A 4-year-old has the unique ability to draw you into a conversation that seems perfectly normal at the beginning, but quickly degenerates into an "Alice in Wonderland" dialogue that resembles part fantasy, part reality.
My grandson, Cayden, is a master. When he is in the mood to chat, I find myself trapped by my own driving curiosity — after all, what is he gonna say next and what words will he slaughter? But it's a trap.
This usually happens on the drive to daycare. He is sitting in his car seat, so besides dramatic gestures, his mouth is about the only thing he can move. Last week the conversation went something like this.
It began with "Mamaw?" While it sounded innocent enough in his little munchkin voice, it's really his bait voice.
"What honey?" I answered attentively, like a good grandma. I am actually an idiot.
"I thirsty. Can I have juice?" He asked this question when we were exactly halfway to daycare, driving through acres of dry Indiana cornfields.
"I don't have any juice in this car. You can have water at school. And come to think of it, we are out of juice at home. But I'll put it on my shopping list," I assured him.
"What is a shopping wist?" He is still hit and miss on his R's and L's.
I thought for a minute. "Well, .a shopping list is a piece of paper where I write down all the things I want to remember to buy at the grocery store."
He paused to digest my definition of shopping list. "Mamaw?"
"Dowa the Expworer has a shopping wist."
This is the part where I get sucked into the world of Looney Toons, SpongeBob, and Bernstein Bears. But I have to ask the question because of my own obsessive curiosity.
"What does Dora the Explorer have on her shopping list?"

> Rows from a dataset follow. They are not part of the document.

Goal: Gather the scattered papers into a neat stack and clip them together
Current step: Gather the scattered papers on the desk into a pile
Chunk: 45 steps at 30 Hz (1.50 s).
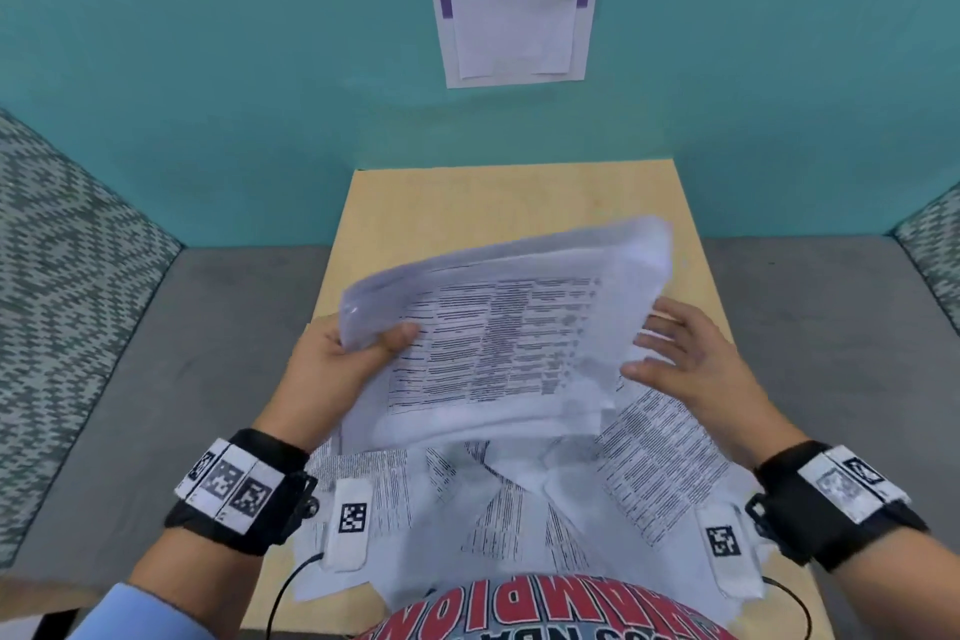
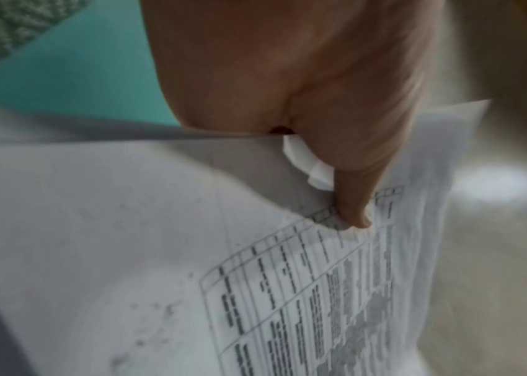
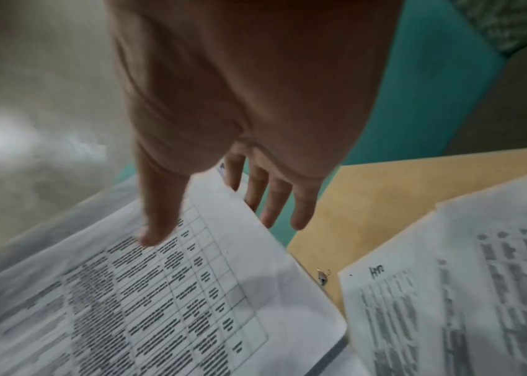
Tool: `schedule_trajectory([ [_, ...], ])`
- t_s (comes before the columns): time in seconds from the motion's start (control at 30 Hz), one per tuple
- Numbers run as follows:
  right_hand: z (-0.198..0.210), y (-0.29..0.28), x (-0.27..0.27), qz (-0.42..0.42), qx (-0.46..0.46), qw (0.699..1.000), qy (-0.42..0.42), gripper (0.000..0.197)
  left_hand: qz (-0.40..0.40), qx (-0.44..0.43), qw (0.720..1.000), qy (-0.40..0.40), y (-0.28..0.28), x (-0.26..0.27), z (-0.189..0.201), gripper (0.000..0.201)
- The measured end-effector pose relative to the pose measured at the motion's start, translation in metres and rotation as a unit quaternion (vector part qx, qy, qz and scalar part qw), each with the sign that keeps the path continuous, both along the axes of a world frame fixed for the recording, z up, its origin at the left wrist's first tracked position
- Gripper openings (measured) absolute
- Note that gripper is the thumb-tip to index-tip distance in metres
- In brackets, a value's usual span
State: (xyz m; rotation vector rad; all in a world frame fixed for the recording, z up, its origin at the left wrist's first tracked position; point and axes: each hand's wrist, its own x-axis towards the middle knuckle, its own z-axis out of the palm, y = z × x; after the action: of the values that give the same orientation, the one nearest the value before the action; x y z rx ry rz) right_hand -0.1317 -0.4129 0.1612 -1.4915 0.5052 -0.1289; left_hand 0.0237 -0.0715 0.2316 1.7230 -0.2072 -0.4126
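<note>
While left hand (image 1: 347, 353) pinches papers (image 1: 498, 327), tabletop (image 1: 467, 198) beyond

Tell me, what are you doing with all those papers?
A person is gathering printed white paper sheets at a light wooden table. The left hand pinches a lifted bundle of printed sheets at its left edge. The right hand, fingers straight, is at the bundle's right edge. More loose printed sheets lie scattered on the table nearer the person. A small metal clip lies on the table beside them. Nothing is clipped yet.
</note>
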Motion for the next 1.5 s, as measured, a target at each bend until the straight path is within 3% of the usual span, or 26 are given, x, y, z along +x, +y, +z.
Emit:
schedule_trajectory([
  [0.1, 0.006, -0.005, 0.007, -0.036, -0.049, 0.998, -0.023, 0.090, 0.020, -0.061, 0.998, 0.010, 0.008, 0.001, -0.009, 0.020],
  [0.23, 0.012, -0.008, 0.011, 0.039, 0.018, 0.999, -0.017, 0.074, -0.012, -0.092, 0.996, 0.015, 0.014, 0.004, -0.019, 0.023],
  [0.3, 0.022, -0.002, 0.014, 0.064, 0.026, 0.998, -0.008, 0.055, -0.025, -0.099, 0.994, 0.022, 0.016, 0.006, -0.021, 0.026],
  [0.43, 0.035, 0.007, 0.013, 0.028, -0.035, 0.998, -0.048, 0.015, -0.016, -0.098, 0.995, 0.002, 0.017, 0.010, -0.021, 0.027],
  [0.53, 0.029, 0.015, 0.008, -0.031, -0.073, 0.995, -0.067, 0.027, -0.011, -0.099, 0.995, 0.008, 0.019, 0.008, -0.027, 0.044],
  [0.63, -0.005, 0.016, -0.006, 0.001, -0.058, 0.998, -0.039, 0.025, -0.006, -0.052, 0.997, 0.050, 0.018, 0.000, -0.062, 0.047],
  [0.77, -0.068, 0.008, -0.021, 0.055, -0.168, 0.981, 0.074, 0.018, -0.074, 0.122, 0.988, 0.052, 0.022, -0.006, -0.132, 0.023],
  [0.83, -0.082, 0.010, -0.018, 0.053, -0.199, 0.974, 0.098, 0.022, -0.073, 0.151, 0.985, 0.044, 0.021, -0.005, -0.149, 0.020],
  [1.07, -0.064, 0.001, -0.005, -0.025, -0.166, 0.985, 0.037, 0.012, 0.003, 0.070, 0.997, 0.034, 0.010, 0.011, -0.131, 0.012],
  [1.17, -0.070, -0.001, -0.009, 0.007, -0.170, 0.984, 0.057, 0.022, -0.041, 0.107, 0.992, 0.043, 0.016, 0.010, -0.138, 0.026],
  [1.3, -0.073, 0.000, -0.009, 0.024, -0.185, 0.979, 0.080, 0.020, -0.062, 0.180, 0.981, 0.038, 0.022, 0.007, -0.149, 0.009],
  [1.5, -0.056, -0.003, -0.008, -0.027, -0.160, 0.986, 0.042, 0.016, -0.021, 0.090, 0.995, 0.038, 0.022, 0.004, -0.131, 0.017],
])
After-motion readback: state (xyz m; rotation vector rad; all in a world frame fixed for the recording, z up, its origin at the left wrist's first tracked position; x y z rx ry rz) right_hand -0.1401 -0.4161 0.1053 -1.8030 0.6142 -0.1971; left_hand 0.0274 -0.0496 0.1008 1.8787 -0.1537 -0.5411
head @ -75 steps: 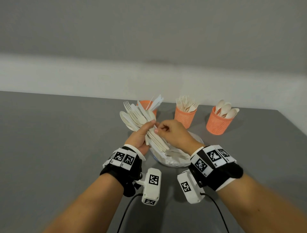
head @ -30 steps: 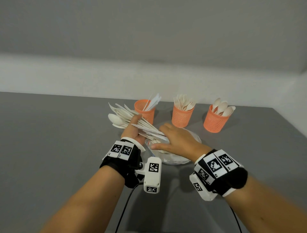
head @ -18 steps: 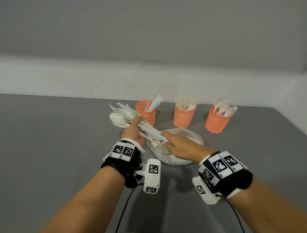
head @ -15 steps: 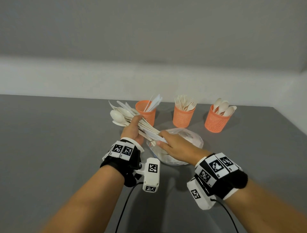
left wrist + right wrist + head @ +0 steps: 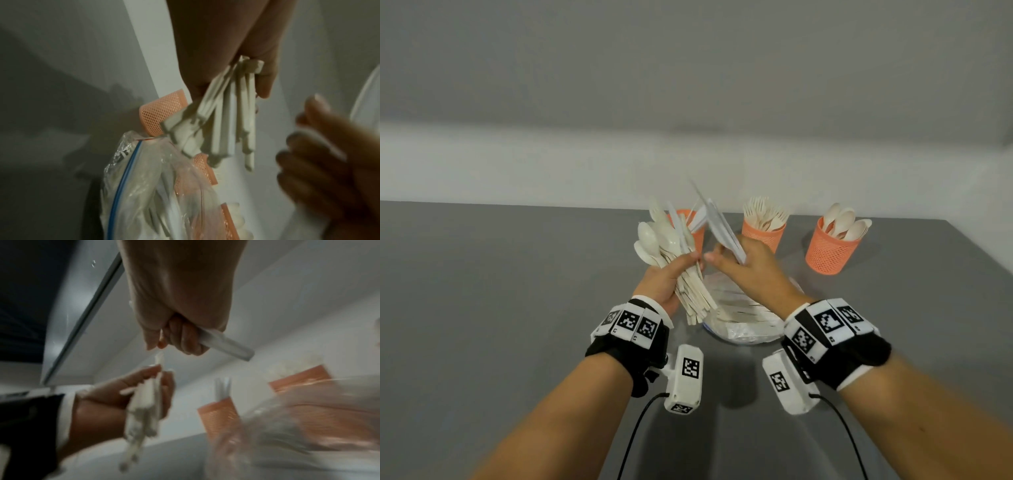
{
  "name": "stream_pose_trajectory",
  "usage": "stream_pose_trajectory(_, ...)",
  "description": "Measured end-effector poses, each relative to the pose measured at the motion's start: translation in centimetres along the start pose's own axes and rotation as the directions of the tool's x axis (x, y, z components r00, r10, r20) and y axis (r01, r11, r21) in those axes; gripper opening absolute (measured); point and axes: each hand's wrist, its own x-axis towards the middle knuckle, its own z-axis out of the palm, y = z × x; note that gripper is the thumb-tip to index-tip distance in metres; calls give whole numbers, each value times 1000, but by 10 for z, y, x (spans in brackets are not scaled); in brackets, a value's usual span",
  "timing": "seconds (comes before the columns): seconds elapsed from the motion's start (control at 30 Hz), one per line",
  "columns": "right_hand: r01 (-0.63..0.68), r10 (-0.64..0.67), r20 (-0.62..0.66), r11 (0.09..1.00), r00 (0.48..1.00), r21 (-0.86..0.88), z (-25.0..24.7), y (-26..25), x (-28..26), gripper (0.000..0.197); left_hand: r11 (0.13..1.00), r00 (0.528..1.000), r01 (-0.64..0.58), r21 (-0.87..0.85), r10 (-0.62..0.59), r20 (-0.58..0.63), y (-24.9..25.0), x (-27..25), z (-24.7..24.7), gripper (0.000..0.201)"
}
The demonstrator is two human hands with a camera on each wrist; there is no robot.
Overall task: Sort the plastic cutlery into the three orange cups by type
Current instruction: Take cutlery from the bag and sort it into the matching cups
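The left hand (image 5: 666, 279) grips a cutlery bundle (image 5: 681, 270); the right hand (image 5: 751, 270) clasps what look like knives (image 5: 720, 226), blurred.

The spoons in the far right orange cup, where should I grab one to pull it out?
Pinch a spoon by its bowl, from above. The bowls stick up past the rim of the cup, and the handles are down inside, probably hard to reach.

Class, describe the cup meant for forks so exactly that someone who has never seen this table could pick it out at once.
Start at the far edge of the grey table, where three orange mesh cups stand in a row beyond the plastic bag. Take the middle cup. Only it shows pronged fork heads; the right cup holds rounded spoon bowls, and the left cup holds flat blades.
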Motion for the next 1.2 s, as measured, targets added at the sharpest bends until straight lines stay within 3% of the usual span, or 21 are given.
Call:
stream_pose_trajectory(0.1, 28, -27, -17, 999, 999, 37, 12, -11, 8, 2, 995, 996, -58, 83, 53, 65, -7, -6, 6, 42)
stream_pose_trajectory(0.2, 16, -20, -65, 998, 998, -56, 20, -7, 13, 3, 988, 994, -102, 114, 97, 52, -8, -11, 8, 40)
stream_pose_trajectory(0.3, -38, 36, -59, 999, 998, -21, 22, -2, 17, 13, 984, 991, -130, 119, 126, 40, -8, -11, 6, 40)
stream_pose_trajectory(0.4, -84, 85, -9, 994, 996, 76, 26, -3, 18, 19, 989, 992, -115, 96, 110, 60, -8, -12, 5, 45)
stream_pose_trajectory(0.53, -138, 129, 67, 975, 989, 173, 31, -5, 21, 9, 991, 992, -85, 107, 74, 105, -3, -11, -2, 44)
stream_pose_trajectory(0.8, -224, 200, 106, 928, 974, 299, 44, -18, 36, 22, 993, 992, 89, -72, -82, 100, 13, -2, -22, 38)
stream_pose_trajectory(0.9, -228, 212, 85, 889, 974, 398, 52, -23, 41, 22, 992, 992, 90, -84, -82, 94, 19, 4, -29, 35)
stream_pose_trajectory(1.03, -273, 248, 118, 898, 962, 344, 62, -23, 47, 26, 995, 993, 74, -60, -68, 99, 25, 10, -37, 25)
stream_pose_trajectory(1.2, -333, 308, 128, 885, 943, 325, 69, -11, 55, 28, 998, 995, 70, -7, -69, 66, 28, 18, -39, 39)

I could see his eyes in my rearview mirror. He frowned, and seemed to be thinking hard. "Well, she has noculars. And snacks. And a map. Mamaw ... are you Dowa?"
I tried to regain my grip on reality, while wallowing in my enjoyment of his version of "binoculars."
"No I am not Dora. Dora is a cartoon."
"NO SHE NOT!! Dowa is weal!"
I argued. "Dora IS a cartoon."
"She weal. ... Mamaw?"
"Pwetend you Dowa."
I have pretended to be a fish. I have pretended to be an umpire and shouted "He's SAFE" when he slid into the couch in our living room. I have been Captain Hook, SpongeBob and Patrick, a martial arts expert, a monkey, Kermit the Frog, a snake, a pizza delivery guy, his commanding army officer, and had a recurring role of a Nighlok monster from The Power Rangers. I have also pretended to be an astronaut - this part included a countdown and rocket blast off, as well as walking in slow motion while making heavy breathing sounds, collecting moon rocks and reporting back to Houston - and all of this in front of other parents who were also visiting Elwood Park with their children that day. (My husband Seth pretended that day too - he pretended he didn't know me.
But I did not want to pretend to be Dora the Explorer while driving my car at 8 a.m. I didn't want to say "hola" or "Swiper no swiping!" I just didn't.
"I don't know Dora that well. I can't be Dora."
He kicked his legs in disgust, but kept the mini-tantrum under the five-second tantrum rule. After a minute he got the faraway look in his eyes that children get when their imagination is running rampant. Again.
"Mamaw..." he began.
But we had arrived at daycare. I was safe in reality. Until the drive home.